Around 94% of the workforce in Torbay were of white ethnicity and 6% were from Black, Asian or Minority ethnic groups. In South West, 92% were of white ethnicity and 8% were of BAME groups and in England 80% were of white ethnicity and 20% were of BAME groups.

Skills for Care estimates that the starters’ rate in the past 12 months was 34.5%, (38.3% in South West and 35.0% in England). Of new starters, approximately two thirds (62%) were recruited from within the adult social care sector; therefore the sector retains their skills and experience.

The turnover rate of directly employed staff was 22.2%; this means approximately 1,050 leavers per year. This turnover rate was lower than the region average, at 30.0% and lower than England at 27.3%.

Adult social care has an experienced ‘core’ of workers. Workers in Torbay had on average 9.1 years of experience in the sector and around 74% of the workforce had been working in the sector for at least three years.

Skills for Care estimates that in Torbay, 2.0% of roles in adult social care were vacant; this gives an average of approximately 100 vacancies at any one time. This vacancy rate was lower than the region average, at 7.4% and lower than England at 7.3%.

The NMDS-SC shows that 50% of the workforce in Torbay hold a relevant adult social care qualification (50% in South West and 57% in England).

Of those workers without a relevant adult social care qualification recorded, 16% had five or more years’ experience in their current role and 34% had completed either an induction or the Care Certificate.

37.3% of care workers started in their current role over the previous 12 months in Torbay.

From this we estimate that in total there were around 1,100 care workers starting a new position over the past year across the whole sector. This starter rate was lower than the average across the South West area (43.5%).

During the same period, the NMDS-SC shows 24.0% of care workers left their role in Torbay.

From this we estimate that, across the adult social care sector, around 700 left their role in past 12 months.

This turnover rate was lower than the average across the South West area (33.6%).

As at December 2015, the average pay across Torbay for a registered manager was £27,300, which was similar to the average for the South West region (£29,000).
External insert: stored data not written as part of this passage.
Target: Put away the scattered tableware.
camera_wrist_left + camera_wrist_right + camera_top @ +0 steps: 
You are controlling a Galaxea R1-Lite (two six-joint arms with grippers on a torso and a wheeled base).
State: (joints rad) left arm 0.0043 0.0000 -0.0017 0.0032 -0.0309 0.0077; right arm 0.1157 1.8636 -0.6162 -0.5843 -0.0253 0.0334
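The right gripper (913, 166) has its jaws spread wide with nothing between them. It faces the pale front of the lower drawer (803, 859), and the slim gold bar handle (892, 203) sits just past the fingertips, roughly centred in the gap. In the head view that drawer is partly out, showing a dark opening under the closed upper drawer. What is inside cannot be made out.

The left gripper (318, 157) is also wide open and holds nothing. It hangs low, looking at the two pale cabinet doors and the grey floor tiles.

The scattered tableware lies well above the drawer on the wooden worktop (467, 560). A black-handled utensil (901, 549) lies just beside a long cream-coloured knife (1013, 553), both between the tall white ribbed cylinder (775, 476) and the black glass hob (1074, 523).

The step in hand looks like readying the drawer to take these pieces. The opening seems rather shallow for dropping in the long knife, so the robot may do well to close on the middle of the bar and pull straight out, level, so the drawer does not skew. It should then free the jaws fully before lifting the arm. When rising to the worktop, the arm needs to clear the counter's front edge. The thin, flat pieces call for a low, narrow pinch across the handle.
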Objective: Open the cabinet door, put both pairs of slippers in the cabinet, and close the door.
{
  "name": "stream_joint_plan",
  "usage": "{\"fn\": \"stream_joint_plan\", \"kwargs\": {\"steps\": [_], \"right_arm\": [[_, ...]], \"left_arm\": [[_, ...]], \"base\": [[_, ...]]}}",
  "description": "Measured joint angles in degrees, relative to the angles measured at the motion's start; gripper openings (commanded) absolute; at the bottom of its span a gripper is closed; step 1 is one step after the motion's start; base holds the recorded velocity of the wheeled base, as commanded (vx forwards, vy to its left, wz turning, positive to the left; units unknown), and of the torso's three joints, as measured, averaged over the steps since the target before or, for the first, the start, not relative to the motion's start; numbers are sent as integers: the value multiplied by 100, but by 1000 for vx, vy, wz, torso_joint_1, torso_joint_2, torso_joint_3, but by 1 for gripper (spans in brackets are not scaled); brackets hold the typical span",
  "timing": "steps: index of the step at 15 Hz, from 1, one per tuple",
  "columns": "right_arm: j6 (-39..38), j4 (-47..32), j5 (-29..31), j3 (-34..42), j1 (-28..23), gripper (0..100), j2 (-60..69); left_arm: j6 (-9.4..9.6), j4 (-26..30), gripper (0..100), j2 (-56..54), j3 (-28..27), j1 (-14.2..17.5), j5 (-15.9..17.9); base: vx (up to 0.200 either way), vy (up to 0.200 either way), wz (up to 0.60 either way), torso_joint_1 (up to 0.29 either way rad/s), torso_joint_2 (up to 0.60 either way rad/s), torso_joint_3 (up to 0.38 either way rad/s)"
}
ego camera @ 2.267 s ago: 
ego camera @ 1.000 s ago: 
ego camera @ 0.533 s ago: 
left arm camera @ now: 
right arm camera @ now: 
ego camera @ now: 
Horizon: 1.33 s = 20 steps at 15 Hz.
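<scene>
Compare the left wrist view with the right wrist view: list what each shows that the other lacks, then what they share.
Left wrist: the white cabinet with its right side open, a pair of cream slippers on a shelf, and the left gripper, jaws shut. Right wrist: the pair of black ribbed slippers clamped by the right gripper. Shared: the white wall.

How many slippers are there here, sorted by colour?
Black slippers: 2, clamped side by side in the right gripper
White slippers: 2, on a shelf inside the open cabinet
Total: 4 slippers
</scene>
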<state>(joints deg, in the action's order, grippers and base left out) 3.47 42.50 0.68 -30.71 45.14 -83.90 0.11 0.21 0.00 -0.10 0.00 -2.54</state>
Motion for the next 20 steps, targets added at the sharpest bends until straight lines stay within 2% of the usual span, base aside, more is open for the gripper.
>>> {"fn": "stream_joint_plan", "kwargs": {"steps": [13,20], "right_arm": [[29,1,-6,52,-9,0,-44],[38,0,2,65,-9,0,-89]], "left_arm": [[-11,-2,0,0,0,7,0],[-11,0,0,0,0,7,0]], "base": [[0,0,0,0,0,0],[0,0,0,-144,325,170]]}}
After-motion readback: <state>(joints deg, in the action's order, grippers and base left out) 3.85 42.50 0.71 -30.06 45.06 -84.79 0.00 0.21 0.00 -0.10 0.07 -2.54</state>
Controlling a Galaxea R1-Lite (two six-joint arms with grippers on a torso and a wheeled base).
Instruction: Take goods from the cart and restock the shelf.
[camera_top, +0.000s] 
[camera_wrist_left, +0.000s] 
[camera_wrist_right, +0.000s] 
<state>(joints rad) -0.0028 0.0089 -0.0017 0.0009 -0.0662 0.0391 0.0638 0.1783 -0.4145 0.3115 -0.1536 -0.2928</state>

As at December 2015, there were 121 regulated care providers in Torbay and 102 registered managers. Some were responsible for more than one location and some locations had a vacant post.

As at December 2015, we estimate that the registered manager turnover rate in Torbay to be 19.0%. This turnover rate was lower than the average across the South West region which was 21.9%.

As at December 2015 there were 12 vacant positions for a registered manager in Torbay, which equated to a vacancy rate of 9.9%. This rate was similar to the average for the South West region (11.8%).  

For those regulated care providers that had a vacant post for a registered manager, 1in 4 were vacant for between 1 and 6 months, and 7 had been vacant for more than 6 months.

As at November 2015, we estimate that the starter rate for registered managers in Torbay to be 18.8%.

This start rate was lower than the average for the South West region which was 21.1%.

This is a regional initiative which started in 2017/18 and it is hoped that the success of the campaign in the first year will ensure commitment from public, independent and voluntary organisations to see its continuation in future years. The aim is to raise the profile, value and opportunities that exist within health, care and support across the south west. It will support the development of care awareness and appreciation in: paid care, unpaid care; and community awareness.

For providers in-particular, it will encourage retention of the workforce through people feeling increasingly valued and appreciated, being drawn to care as a rewarding role and career. The campaign will use many forms of media, to support the appreciation and development of the care market. It will draw directly on the experiences and stories of those involved and delivering it. 

It is not a recruitment portal. It is an awareness raising campaign that will support individual organisations or locality arranged recruitment initiatives. There will be the ability to signpost from the website for this campaign to those who chose to become involved in it.